Прощай, родина, прощай!
— А теперь, — сказал Жак Мере, не столько сев, сколько рухнув в лодку, — высадите меня где угодно: мне все равно, ведь это уже не Франция.
С того места на берегу Мозеля, где братья Риверсы высадили Жака Мере, было всего около километра до Трира.
На прощание Жак нежно обнял Бернара и Тибо; сама Франция их руками перенесла его на чужую землю.
Жак стоял, опершись на ружье, и грустно глядел им вслед; потом, у излучины, они помахали ему веслом, он помахал в ответ шляпой — и лодка исчезла за поворотом.
Жак снова надел шляпу, мысленно сказал Франции последнее «прости», вскинул ружье на плечо и, опустив голову, побрел по тропинке, протоптанной пешеходами вдоль берега Мозеля; эта узенькая дорожка вела в Трир.
Жак Мере говорил по-немецки как немец. В охотничьей сумке, болтавшейся у него на боку, лежало несколько мелких болотных птиц: об этом позаботились его провожатые. Вид его ни у кого не вызвал подозрения. У городских ворот его приняли за местного жителя, возвращающегося домой с охоты.
Но войдя в город, он сразу стал спрашивать, где найти бургомистра. Явившись к бургомистру, Жак Мере назвал свое имя. Все знали о катастрофе 31 мая. Жак Мере не успел стать знаменитостью, но все же успел приобрести некоторую известность. Бургомистр встретил его с поклоном: всякий достойный человек склоняет голову перед чужим несчастьем. Во всех странах цивилизованного мира, к чести человечества и прогресса и к стыду правительств, изгнание окружает человека ореолом величия.

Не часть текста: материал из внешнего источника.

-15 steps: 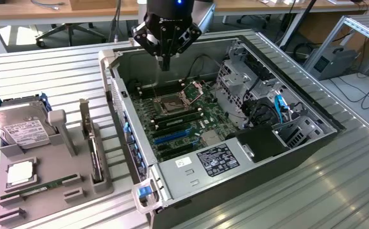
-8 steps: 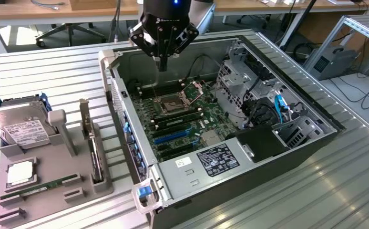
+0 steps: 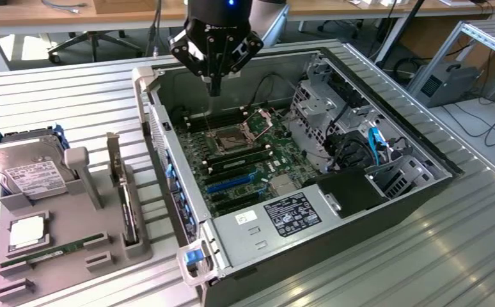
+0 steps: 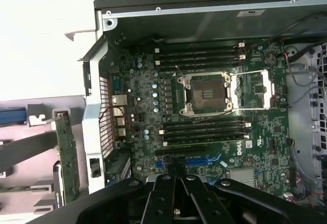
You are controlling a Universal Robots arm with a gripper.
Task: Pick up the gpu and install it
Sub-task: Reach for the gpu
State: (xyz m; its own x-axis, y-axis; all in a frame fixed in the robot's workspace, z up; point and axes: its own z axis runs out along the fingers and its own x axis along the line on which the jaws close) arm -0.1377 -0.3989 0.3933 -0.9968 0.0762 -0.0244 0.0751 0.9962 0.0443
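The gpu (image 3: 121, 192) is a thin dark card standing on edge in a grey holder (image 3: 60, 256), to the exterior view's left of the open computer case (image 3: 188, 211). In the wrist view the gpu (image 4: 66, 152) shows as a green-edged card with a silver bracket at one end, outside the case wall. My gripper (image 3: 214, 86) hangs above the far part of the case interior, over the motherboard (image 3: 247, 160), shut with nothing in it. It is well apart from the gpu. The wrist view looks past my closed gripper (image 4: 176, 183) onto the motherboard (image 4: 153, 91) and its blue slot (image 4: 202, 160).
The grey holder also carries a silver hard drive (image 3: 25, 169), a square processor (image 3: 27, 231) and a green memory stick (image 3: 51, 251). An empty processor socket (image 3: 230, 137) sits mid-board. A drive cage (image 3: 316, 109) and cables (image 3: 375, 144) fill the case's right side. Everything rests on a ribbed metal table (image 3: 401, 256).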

Бургомистр, соблюдая все правила светской учтивости, осведомился, нуждается ли Жак во вспомоществовании, которое иностранные правительства предоставили в распоряжение местных властей, дабы те могли поддержать эмигрантов. Но Жак Мере заявил, что он не эмигрант, а изгнанник, следовательно, его имущество не конфисковано, так что, помимо десяти или двенадцати тысяч франков, которые он имеет при себе, у него есть во Франции состояние.

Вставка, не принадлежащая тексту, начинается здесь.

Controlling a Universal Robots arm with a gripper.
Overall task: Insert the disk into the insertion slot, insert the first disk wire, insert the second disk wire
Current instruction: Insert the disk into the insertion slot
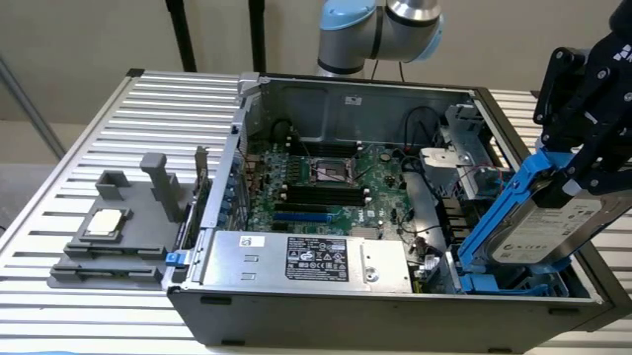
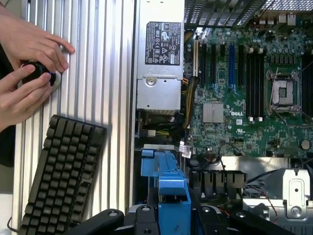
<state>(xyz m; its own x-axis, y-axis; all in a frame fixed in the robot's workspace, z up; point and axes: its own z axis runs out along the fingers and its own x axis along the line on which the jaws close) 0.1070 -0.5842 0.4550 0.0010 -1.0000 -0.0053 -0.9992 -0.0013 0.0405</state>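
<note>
Soft, even light from overhead fills both views, bright on the ribbed metal table (image 1: 177, 96) and on the silver power-supply box (image 1: 380, 259), which shows a mild sheen rather than hard glare. The inside of the computer case (image 1: 395, 318) is dimmer (its deep corners sink into grey shade). The white label of the disk (image 1: 548, 233) is pale but not washed out, and shadows are faint throughout.

The arm's blue-capped joint (image 1: 380, 26) stands behind the back edge of the case (image 1: 395, 318). The black gripper (image 1: 573, 177) hangs tilted over the case's edge at the exterior view's right, fingers clamped on the blue frame of the disk (image 1: 553, 229).
</note>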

Единственное, что ему нужно, — это паспорт, чтобы беспрепятственно отправиться в Вену.
Чтобы не иметь неприятностей в дороге, ему необходимо было указать, через какие города он намеревается ехать.

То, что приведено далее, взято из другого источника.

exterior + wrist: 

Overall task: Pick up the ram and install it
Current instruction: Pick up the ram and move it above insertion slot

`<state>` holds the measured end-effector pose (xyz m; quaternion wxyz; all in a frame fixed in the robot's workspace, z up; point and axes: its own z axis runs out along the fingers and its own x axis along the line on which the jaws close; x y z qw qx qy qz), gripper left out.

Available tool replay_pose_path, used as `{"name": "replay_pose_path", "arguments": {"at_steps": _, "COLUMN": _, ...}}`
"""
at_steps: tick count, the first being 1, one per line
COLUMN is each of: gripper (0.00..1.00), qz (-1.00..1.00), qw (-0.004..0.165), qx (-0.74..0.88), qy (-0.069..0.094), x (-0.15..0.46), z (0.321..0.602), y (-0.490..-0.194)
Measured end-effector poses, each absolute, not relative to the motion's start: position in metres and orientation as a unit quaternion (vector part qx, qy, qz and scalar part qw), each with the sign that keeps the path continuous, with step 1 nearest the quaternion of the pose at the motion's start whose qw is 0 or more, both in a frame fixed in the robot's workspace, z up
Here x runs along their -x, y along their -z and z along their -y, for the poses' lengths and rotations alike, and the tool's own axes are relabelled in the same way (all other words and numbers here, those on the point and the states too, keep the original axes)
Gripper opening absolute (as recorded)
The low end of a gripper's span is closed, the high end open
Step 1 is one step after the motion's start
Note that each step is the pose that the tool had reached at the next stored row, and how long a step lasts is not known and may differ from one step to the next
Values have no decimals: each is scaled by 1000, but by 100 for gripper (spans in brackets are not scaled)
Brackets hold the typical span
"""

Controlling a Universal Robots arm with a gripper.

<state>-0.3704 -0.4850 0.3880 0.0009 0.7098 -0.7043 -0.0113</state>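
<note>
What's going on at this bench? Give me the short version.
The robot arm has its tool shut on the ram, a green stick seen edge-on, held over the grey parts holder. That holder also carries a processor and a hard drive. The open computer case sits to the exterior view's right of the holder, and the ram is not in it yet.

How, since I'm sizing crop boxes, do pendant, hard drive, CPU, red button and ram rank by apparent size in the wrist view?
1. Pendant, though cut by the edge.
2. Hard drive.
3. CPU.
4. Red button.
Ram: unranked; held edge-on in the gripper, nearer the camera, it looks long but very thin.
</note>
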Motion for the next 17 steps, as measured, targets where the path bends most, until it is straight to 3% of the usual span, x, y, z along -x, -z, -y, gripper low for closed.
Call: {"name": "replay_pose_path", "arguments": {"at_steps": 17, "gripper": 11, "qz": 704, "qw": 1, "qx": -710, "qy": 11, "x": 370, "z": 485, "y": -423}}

— Я выбираю самый короткий путь — через Карлсруэ, Штутгарт, Аугсбург, Мюнхен, а дальше прямо до Вены.
Как только Жак покинул Францию и родина превратилась для него в призрак, живущий лишь в его сердце, немеркнущий образ Евы постепенно завладел всеми его мыслями. Бурные политические события ненадолго заслонили воспоминание о ней, но когда эти события отошли в прошлое, то за их бесплотной и бесплодной тенью, словно солнце за горами, засияло ожившее воспоминание, чтобы озарить будущее своим светом.
Теперь, на чужбине, теперь, когда он ступал уже не по земле Франции, на которой хотел умереть Дантон, ибо не мог унести ее с собой на подошвах башмаков, он почувствовал, что мысли его снова напоены любовью, и любовь эта, словно животворная сила, разливается по всему телу.
Он не получил от Евы ни одного письма, но ее молчание нимало его не беспокоило: он знал, что письма Евы перехвачены.
Но что его тревожило, так это то, что Ева, не подозревающая о вероломстве горничной, вероятно, удивляется, не получая ответа. В своих письмах Ева наверняка сообщала Жаку, куда ей писать, но она не знала, что Жак их не получил.
Как же случилось, что он ей не отвечает?
Не подумает ли она, что он забыл ее? А если вдруг подумает?
Нет, Ева не похожа на обыкновенных женщин; она знает, что Жак питает к ней безграничную любовь; она видела, как ради нее он отказался от политической карьеры, как он не хотел быть депутатом и согласился им стать лишь для того, чтобы мстить, и как распри в Конвенте нарушили его планы защиты Республики и расправы с ее врагами. Ева иного мнения о своем друге и о себе самой: она не могла подумать, что он забыл ее.
Жак все время носил с собой письмо Евы, которое молодой адъютант генерала де Кюстина изъял из дела маркиза де Шазле и отдал Жаку.
Он выучил это письмо наизусть, но ему было мало повторять его про себя: слово неосязаемо, и материальные предметы, которые можно увидеть и потрогать, всегда будут воздействовать сильнее.
Он вынул это письмо из потайного отделения своего бумажника; он любовался им, гладил его, целовал. Благодаря тому образу жизни, о котором мы рассказывали, Жак в тридцать лет был способен вновь обрести все юношеские иллюзии; он знал лишь две страсти: к науке и к Еве, и он пожертвовал наукой ради любви.